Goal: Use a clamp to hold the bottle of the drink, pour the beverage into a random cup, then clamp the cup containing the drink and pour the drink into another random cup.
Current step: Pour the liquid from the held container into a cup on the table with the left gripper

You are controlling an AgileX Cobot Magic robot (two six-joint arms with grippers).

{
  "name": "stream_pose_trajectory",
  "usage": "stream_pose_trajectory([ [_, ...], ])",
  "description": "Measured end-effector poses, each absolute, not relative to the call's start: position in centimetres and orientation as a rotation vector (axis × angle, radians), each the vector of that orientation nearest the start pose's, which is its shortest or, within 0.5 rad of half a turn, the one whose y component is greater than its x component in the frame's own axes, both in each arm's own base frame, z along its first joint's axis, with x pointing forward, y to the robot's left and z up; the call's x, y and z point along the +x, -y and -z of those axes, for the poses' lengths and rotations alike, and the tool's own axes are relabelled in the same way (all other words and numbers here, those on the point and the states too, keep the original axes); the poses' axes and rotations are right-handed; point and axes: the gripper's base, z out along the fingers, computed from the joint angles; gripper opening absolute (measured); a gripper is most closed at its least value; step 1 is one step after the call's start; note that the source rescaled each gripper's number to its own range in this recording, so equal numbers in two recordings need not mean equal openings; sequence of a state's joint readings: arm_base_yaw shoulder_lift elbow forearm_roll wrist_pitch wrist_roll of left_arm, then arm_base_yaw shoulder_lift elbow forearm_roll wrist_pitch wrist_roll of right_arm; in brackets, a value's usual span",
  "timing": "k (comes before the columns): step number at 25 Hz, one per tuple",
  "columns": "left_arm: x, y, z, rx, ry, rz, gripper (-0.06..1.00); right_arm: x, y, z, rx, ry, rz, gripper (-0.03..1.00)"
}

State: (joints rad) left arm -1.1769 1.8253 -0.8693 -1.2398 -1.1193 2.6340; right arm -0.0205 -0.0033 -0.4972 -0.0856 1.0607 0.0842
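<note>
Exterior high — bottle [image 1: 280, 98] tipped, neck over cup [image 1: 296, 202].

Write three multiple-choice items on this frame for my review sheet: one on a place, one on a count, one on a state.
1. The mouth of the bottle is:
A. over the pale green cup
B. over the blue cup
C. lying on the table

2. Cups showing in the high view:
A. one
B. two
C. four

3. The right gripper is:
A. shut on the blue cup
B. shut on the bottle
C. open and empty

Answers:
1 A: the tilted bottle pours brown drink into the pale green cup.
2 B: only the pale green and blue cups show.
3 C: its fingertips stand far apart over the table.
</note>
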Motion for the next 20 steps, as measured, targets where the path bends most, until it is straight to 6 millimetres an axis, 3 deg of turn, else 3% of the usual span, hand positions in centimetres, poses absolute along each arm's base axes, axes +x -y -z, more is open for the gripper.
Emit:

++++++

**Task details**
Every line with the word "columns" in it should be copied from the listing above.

**Answer below**
  "timing": "k (comes before the columns): step number at 25 Hz, one per tuple",
  "columns": "left_arm: x, y, z, rx, ry, rz, gripper (-0.06..1.00); right_arm: x, y, z, rx, ry, rz, gripper (-0.03..1.00)"

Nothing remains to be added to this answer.